EXERCISE INSTRUCTIONS
Show all lines of the listing that hold the word "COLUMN".
* * *
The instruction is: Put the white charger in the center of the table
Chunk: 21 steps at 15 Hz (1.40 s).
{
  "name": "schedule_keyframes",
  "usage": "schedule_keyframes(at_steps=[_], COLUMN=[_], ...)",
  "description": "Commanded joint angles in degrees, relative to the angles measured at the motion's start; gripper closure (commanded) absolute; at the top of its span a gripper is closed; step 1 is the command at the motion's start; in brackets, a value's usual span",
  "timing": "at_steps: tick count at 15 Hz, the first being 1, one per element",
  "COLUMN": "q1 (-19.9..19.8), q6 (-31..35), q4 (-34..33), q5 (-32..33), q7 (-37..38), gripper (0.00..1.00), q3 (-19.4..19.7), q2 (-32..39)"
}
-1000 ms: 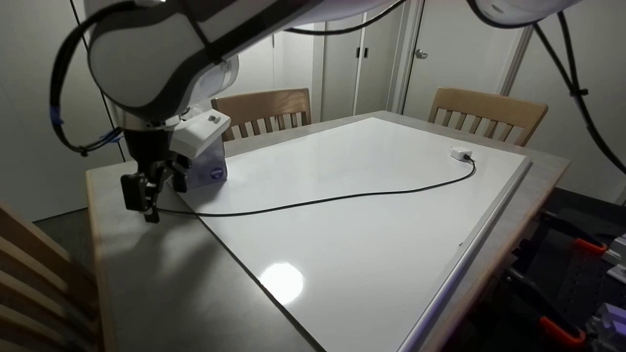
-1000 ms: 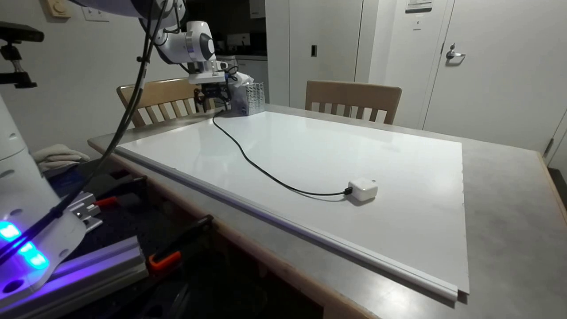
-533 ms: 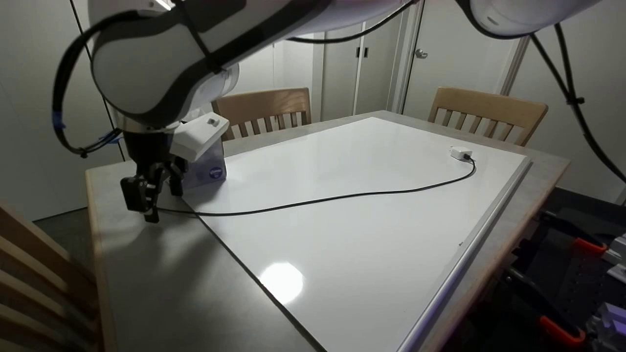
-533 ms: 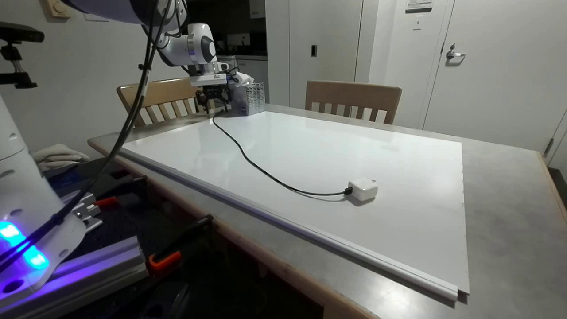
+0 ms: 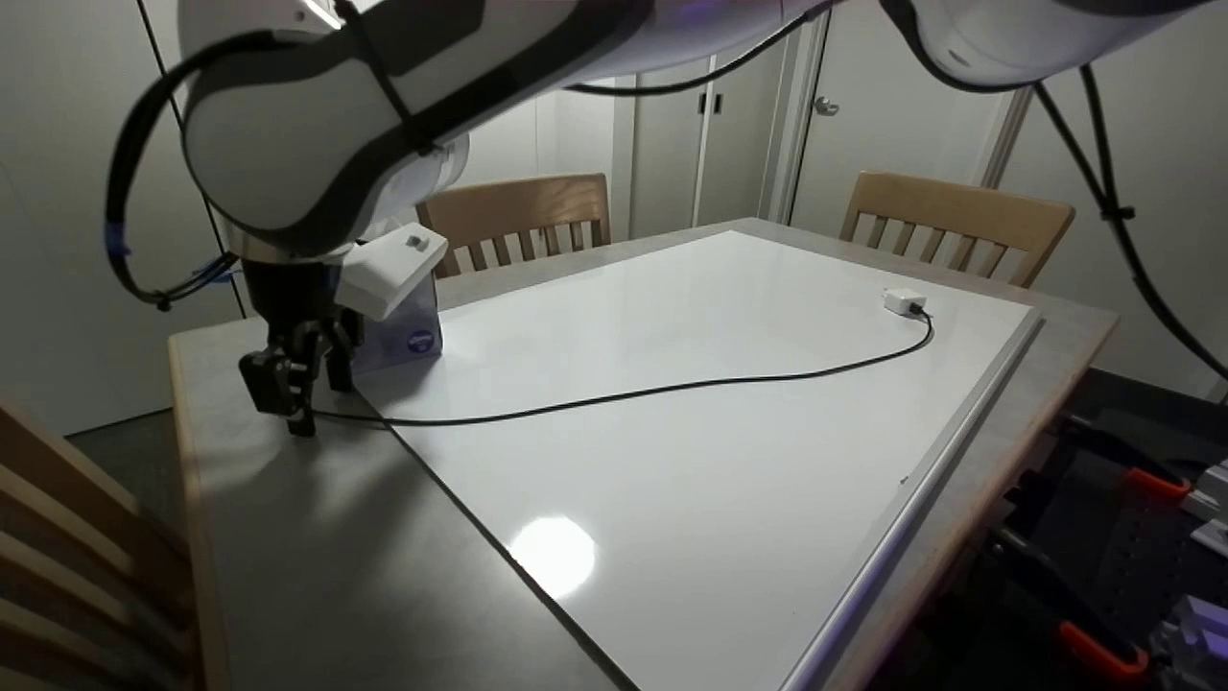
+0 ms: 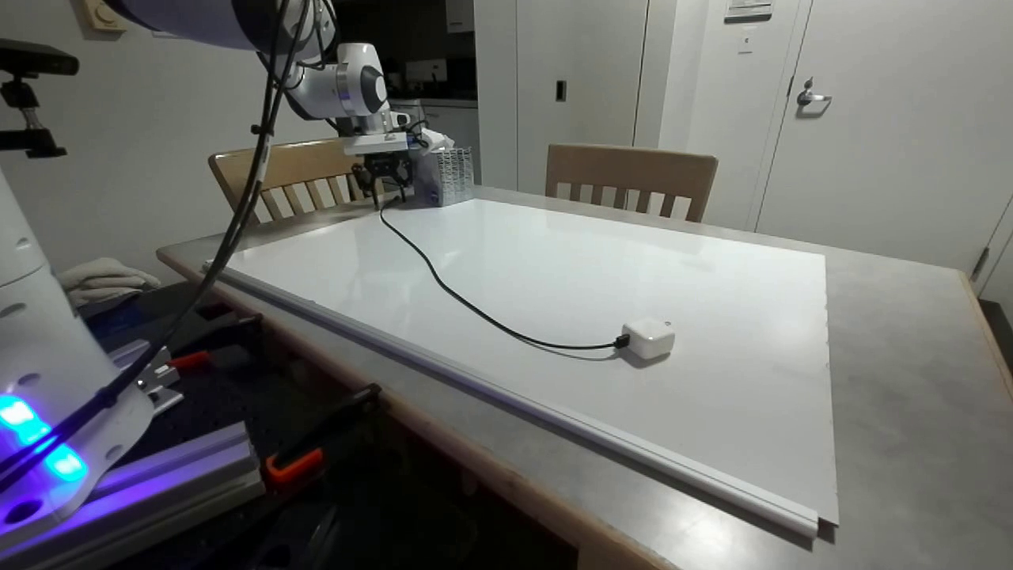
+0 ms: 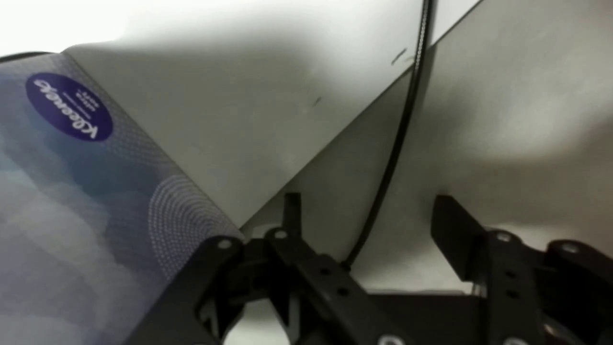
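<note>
The white charger (image 5: 904, 302), a small block also visible as the charger (image 6: 650, 339) in an exterior view, lies on the glossy panel of the table (image 6: 910, 380). From it a thin black cord (image 5: 614, 396) runs across the panel to the table's opposite end. There my gripper (image 5: 320, 405) points down close above the grey top, far from the charger. In the wrist view the gripper (image 7: 368, 206) is open, its fingers well apart. The cord (image 7: 397, 143) passes between them with space on both sides of the tips; its end disappears behind a finger. The charger is outside the wrist view.
A bluish tissue box (image 7: 72, 191) stands right beside the gripper, close to one finger. Wooden chairs (image 5: 518, 206) surround the table. A raised rail (image 6: 514, 404) runs along one side of the white panel. Clamps with orange handles (image 6: 294, 467) sit by the robot's base.
My gripper's fingers have come somewhat nearer each other around the cord. The upper arm has sunk a little while the gripper stays at about the same spot. Charger and cord have not moved.
</note>
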<state>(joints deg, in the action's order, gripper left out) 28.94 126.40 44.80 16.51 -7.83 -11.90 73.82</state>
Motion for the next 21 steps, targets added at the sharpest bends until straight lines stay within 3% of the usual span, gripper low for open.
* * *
WRITTEN ANSWER
  "usage": "schedule_keyframes(at_steps=[_], COLUMN=[_], ...)",
  "COLUMN": "q1 (-19.9..19.8), q6 (-31..35), q4 (-34..33), q5 (-32..33), q7 (-37..38), gripper (0.00..1.00), q3 (-19.4..19.7), q2 (-32..39)"

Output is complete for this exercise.